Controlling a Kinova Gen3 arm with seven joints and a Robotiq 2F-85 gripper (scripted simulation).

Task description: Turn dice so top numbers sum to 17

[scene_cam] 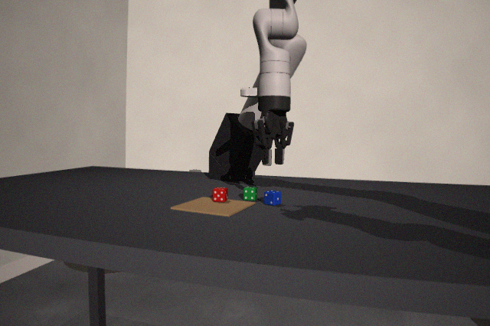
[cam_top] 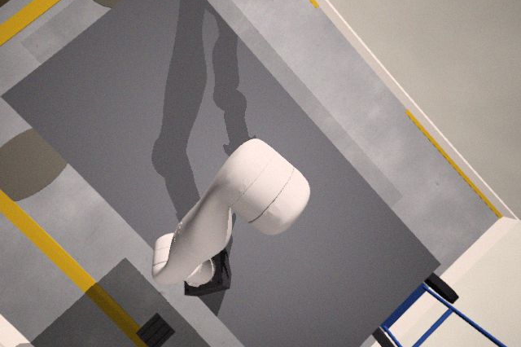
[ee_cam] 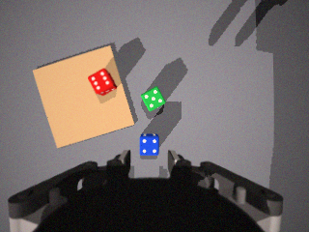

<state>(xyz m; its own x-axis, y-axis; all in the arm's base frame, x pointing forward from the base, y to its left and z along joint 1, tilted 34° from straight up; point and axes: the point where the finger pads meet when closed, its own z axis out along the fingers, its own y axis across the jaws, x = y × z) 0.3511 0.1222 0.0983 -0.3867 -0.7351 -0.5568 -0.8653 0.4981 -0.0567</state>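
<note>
Red die (ee_cam: 101, 82) sits on the tan mat (ee_cam: 72, 106) at upper left of the wrist view; green die (ee_cam: 153, 99) and blue die (ee_cam: 150, 145) lie off it on the counter (ee_cam: 232, 116). Above, the hand (ee_cam: 149, 159) hangs half-closed, holding nothing

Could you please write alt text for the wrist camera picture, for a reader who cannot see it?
Seen from above the gripper, half closed and holding nothing, a blue die showing four lies on the grey table just ahead of the fingertips. Farther off, a green die showing five sits beside a tan mat, and a red die stands on the mat's corner.
</note>
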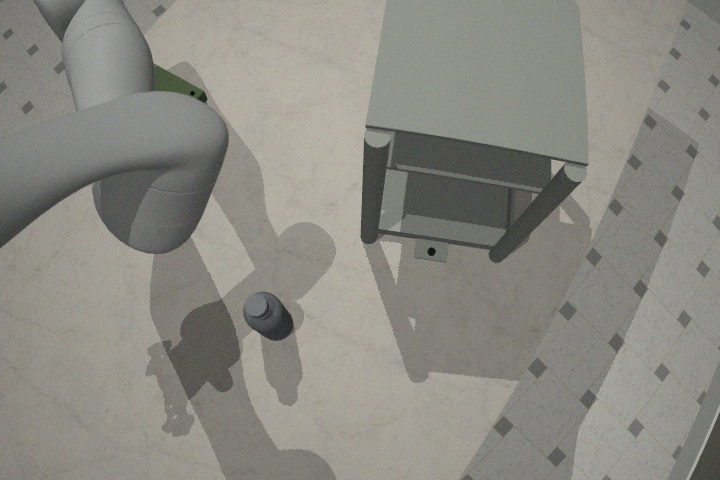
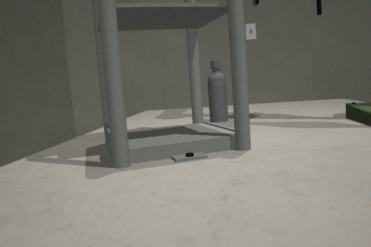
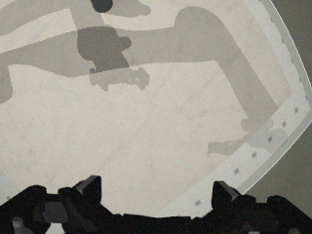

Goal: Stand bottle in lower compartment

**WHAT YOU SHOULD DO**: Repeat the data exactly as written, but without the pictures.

**RESULT FOR THIS TASK**:
Controlling a Kinova Gen3 arm with seven joints and a Robotiq 2F-85 gripper (scripted simulation).

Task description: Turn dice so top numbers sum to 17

[scene_cam] 
[cam_top] 
[ee_cam] 

<state>(xyz m; its own x-axis, y-axis; all in the arm's base frame, x pointing forward from the base, y to its left and z along joint 1, tilted 34° from straight up; point and axes: the point where the finger pads meet when closed, its own z axis out along the fingers, its own y axis across the jaws, x = y × z) 0.3511 0.1222 0.0983 -0.3867 -0.7351 -0.5568 -0.8653 0.4981 -0.0567</state>
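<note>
Red die (ee_cam: 101, 82) sits on the tan mat (ee_cam: 72, 106) at upper left of the wrist view; green die (ee_cam: 153, 99) and blue die (ee_cam: 150, 145) lie off it on the counter (ee_cam: 232, 116). Above, the hand (ee_cam: 149, 159) hangs half-closed, holding nothing

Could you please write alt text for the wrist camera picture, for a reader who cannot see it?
Seen from above the gripper, half closed and holding nothing, a blue die showing four lies on the grey table just ahead of the fingertips. Farther off, a green die showing five sits beside a tan mat, and a red die stands on the mat's corner.
</note>
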
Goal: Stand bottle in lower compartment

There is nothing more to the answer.